Private Pilot Licence

Uit Wikipedia, de vrije encyclopedie
Nederlands PPL-brevet afgegeven door de Inspectie Leefomgeving en Transport

Het private pilot licence (PPL), in de Verenigde staten bekend als een private pilot certificate (PPC), is een vliegbrevet waarmee iemand privévlieger wordt. Het PPL gaat vaak samen met een SEP class-rating, waarmee men de bevoegdheid krijgt om te vliegen in een eenmotorig vliegtuig.
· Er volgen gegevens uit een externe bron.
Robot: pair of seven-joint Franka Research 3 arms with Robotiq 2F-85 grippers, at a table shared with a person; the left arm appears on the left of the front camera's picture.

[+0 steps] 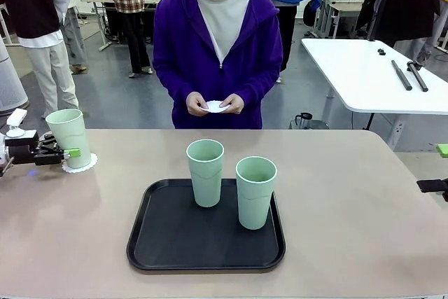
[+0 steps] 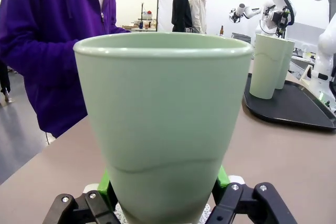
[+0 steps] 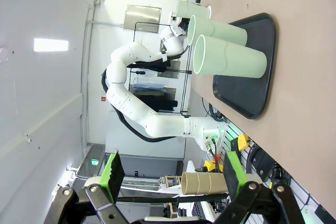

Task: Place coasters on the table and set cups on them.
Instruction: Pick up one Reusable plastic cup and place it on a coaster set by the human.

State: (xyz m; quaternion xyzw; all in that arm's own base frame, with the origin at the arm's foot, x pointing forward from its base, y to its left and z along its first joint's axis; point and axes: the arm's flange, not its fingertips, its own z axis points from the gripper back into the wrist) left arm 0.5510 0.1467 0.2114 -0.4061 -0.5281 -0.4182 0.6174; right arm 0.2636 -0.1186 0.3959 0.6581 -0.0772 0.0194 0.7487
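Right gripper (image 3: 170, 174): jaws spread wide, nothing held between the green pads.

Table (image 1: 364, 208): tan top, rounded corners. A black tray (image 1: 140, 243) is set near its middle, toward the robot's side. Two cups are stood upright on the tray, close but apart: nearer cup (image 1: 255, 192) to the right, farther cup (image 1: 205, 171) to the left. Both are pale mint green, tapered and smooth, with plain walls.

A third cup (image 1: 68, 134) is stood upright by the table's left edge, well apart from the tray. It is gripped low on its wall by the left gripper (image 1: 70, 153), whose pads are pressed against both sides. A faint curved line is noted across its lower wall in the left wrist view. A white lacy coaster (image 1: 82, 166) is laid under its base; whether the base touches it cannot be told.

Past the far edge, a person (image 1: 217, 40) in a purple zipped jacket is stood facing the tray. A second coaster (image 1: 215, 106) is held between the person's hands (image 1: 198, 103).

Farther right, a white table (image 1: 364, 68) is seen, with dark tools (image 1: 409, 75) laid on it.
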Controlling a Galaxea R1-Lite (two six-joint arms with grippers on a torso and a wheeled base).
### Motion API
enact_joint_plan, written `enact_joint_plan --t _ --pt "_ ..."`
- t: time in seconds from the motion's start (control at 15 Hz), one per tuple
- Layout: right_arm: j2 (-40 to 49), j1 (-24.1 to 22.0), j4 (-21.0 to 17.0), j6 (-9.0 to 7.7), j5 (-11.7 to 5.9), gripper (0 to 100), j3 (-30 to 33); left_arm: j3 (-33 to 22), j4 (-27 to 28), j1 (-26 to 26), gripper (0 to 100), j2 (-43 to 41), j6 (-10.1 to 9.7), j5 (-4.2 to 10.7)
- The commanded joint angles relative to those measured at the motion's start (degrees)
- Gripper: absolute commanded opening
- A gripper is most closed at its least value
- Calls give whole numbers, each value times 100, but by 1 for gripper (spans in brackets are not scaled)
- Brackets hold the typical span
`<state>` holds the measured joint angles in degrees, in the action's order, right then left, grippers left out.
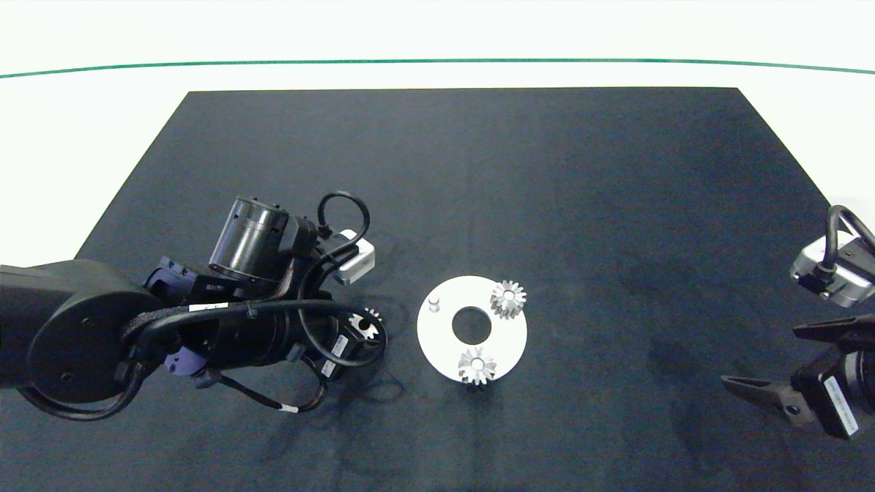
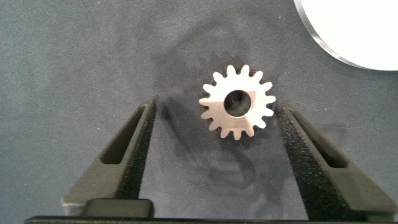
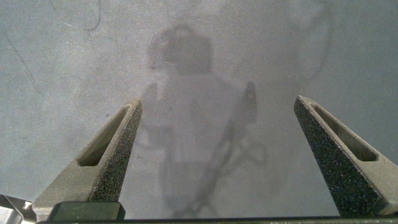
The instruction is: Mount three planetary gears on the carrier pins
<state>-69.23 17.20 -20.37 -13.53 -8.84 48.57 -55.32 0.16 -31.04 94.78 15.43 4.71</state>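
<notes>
Silvery loose gear lies flat between the left gripper's spread fingers, just beside the white disc; the right gripper idles spread, far off.

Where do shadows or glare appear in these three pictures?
Head view: the pale surface beyond the black mat is washed out. Left wrist view: the loose gear throws a soft shadow onto the mat, and the white disc glares. Right wrist view: only tangled arm and cable shadows lie on the mat.
</notes>
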Motion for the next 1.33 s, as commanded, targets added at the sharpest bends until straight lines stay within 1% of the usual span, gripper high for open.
enact_joint_plan --t 0.07,1.33 --pt "-3 3 -11 -9 -4 100 4 30 2 1 70 -4 21 4" --pt "-3 3 -11 -9 -4 100 4 39 2 -34 31 -4 30 4"
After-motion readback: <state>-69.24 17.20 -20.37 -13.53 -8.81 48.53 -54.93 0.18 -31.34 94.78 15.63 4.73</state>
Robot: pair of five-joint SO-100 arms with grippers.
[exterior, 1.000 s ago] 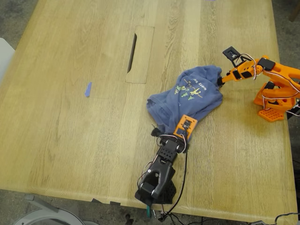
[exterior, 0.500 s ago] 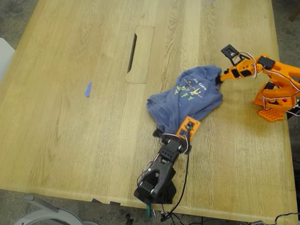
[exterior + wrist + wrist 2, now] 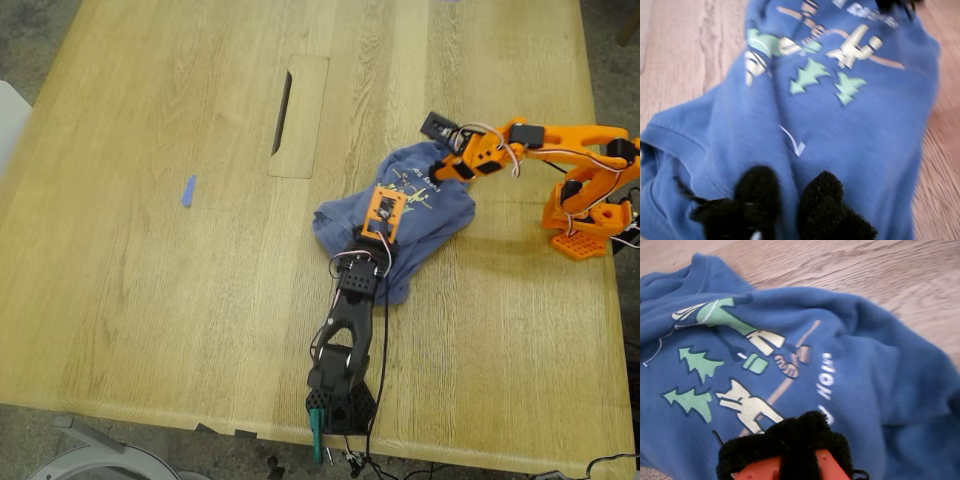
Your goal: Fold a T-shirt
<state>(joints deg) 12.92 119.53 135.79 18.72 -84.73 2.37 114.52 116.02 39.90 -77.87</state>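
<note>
My first hand (image 3: 790, 200) had its black padded fingers (image 3: 757, 187) pinched on a fold of the T-shirt (image 3: 405, 225), near the hem below the print (image 3: 815, 60). My second hand (image 3: 790, 440) pressed its padded tips together against the cloth beside the white lettering (image 3: 824, 382), though whether it gripped any fabric I could not tell. The slate-blue shirt lay bunched on the oak worktop (image 3: 150, 290), toward the exterior view's right.

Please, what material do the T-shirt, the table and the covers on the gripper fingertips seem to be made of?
The T-shirt looks like soft matte knit cotton: it bunches in loose folds, with stitched hems.
The table seems pale wood or wood veneer, with long grain lines and a satin finish.
The fingertips look wrapped in black fuzzy material, perhaps foam or felt; blur leaves that open.
</note>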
Men mag dan alleen vliegen zonder dat er een beloning (geld of in natura) tegenover staat, dus niet commercieel.

In Nederland bestaat het theoretisch gedeelte van de vliegbrevetten recreational pilot licence (RPL) en PPL uit de volgende examenvakken:

  • Principles of Flight & Aircraft General Knowledge
  • Flight Performance & Planning
  • Meteorology
  • Navigation
  • Air Law & Operational Procedures
  • Human Performance and Limitations
  • Radio/Telefonie (R/T).

Voor de radiotelefonie wordt de Engelse taal gebruikt. Naast het theoretisch gedeelte is er ook een praktijkexamen radiotelefonie. Om uiteindelijk de bevoegdheid te krijgen om daadwerkelijk te communiceren via de radio moet de vlieger ook nog een LPE (Language Proficiency Exam) afleggen.

Met een "standaard" PPL mag men uitsluitend vliegen in VFR-condities. Met het PPL is men in principe wereldwijd bevoegd om te vliegen, in tegenstelling tot het RPL welke uitsluitend in Nederland geldig is. Wereldwijd is in deze uitsluitend van toepassing in vliegtuigen met een Nederlands registratie-kenmerk. De erkenning van vliegbevoegdheden is nog niet mondiaal geregeld. In Europa worden vliegbevoegdheden over het algemeen wel onderling erkend (JAR/FCL en/of EASA).

Om het PPL te halen dient men het theoretisch gedeelte succesvol te hebben afgerond en daarnaast minimaal 45 vlieguren gelogd te hebben. Van deze 45 uren moeten minimaal 10 uren solo zijn gevlogen en moet er een overlandvlucht van ten minste 150 NM gemaakt worden.

Om te mogen vliegen met passagiers moet de piloot in de 90 dagen voorafgaand aan de vlucht ten minste 3 start- en landingen gemaakt hebben als gezagvoerder.